How to convert data for Geogrid

From openwfm
Revision as of 03:31, 23 March 2010 by Jbeezley (talk | contribs)
Jump to navigation Jump to search

Running WRF-Fire using real data requires additional datasets not included in the standard WPS input data tarball. For these, it is necessary to convert your source data into the geogrid data format. The geogrid data format consists of a directory of tiled binary files with names indicating the index range contained in each tile. For instance, a file name of 00101-00200.00051-00100 would consist of columns 101 through 200 and rows 51 through 100. The files themselves contain only an array integers, with no associated metadata. The metadata for the dataset is contained in a file called index, which contains a series keyword=value statements telling geogrid the details of the data tiles, such as width, height, the number of bytes per integer, etc. The index file also contains metadata for the data set itself, such as the projection information and physical units.
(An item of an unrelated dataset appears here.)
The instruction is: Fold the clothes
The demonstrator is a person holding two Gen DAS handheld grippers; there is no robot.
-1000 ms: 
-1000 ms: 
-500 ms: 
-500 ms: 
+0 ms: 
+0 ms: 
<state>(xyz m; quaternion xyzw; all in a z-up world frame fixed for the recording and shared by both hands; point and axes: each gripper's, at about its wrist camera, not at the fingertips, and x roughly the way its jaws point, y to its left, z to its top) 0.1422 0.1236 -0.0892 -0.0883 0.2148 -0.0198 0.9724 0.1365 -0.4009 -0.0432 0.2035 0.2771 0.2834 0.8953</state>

We have made available a series of scripts and utilities (autoWPS) intended to automate many of the steps required to create a dataset for a WRF real run. A utility program included in this repository, WPSGeoTiff, is a simple command line utility that takes a GeoTiff file and writes converts the data into geogrid binary format. The GeoTiff format was chosen because it is a highly ubiquitous format for geotagged data and it has a cross-platform and open source c library called libGeoTIFF. Most, if not all, GIS application software is capable of converting or exporting a dataset as a GeoTiff file.

Prerequisites

The WPSGeoTiff utility requires two external libraries in order to compile. You should pick a location to install the libraries, for instance PREFIX=${HOME}/opt.

  • libTIFF The following commands are sufficient to install libTIFF for most systems.
./configure --prefix=$PREFIX
make
make install
  • libGeoTIFF A similar set of commands install libGeoTIFF, but we must tell the configure script were we put libTIFF.
./configure --prefix=$PREFIX --with-libtiff=$PREFIX
make
make install

Obtaining the WPSGeoTiff source

The autoWPS package is available as a git repository hosted at github. The repository can be cloned with the git command:

git clone git://github.com/jbeezley/autoWPS.git 

A tarball of the latest release can also be obtained at http://github.com/jbeezley/autoWPS/tarball/master.

Compiling WPSGeoTiff

Inside the main directory of the autoWPS release is a subdirectory called WPSGeoTiff. This utility is written in pure c and creates a standalone binary. In most cases it can be compiled by issuing the following command.

LIBTIFF=$PREFIX GEOTIFF=$PREFIX make

The main binary convert_geotiff.x, should now reside in the current directory.

Running WPSGeoTiff

Running convert_geotiff.x with no arguments will produce a usage description.

Usage: ./convert_geotiff.x [OPTIONS] FileName

Converts geotiff file `FileName' into geogrid binary format
into the current directory.

Options:
-h         : Show this help message and exit
-c NUM     : Indicates categorical data (NUM = number of categories)
-b NUM     : Tile border width (default 3)
-w [1,2,4] : Word size in output in bytes (default 2)
-z         : Indicates unsigned data (default FALSE)
-t NUM     : Output tile size (default 100)
-s SCALE   : Scale factor in output (default 1.)
-m MISSING : Missing value in output (default 0., ignored for categorical data)
-u UNITS   : Units of the data (default "NO UNITS")
-d DESC    : Description of data set (default "NO DESCRIPTION")

All of the files will be created in the current directory, so it is best to run the program from an empty directory. A more detailed description of the arguments to this program follows.

  • -b

The data tiles in the geogrid binary format are allowed to overlap by a fixed number of grid points. The extra border around the tile is called the halo, and this argument sets the width of the halo. For instance with a halo of size three, the file named 00101-00200.00051-00100 would actually contain columns 98-203 and rows 48-103 of the full dataset. This halo is necessary for the interpolation scheme inside of WPS. The default should be acceptable for most situations.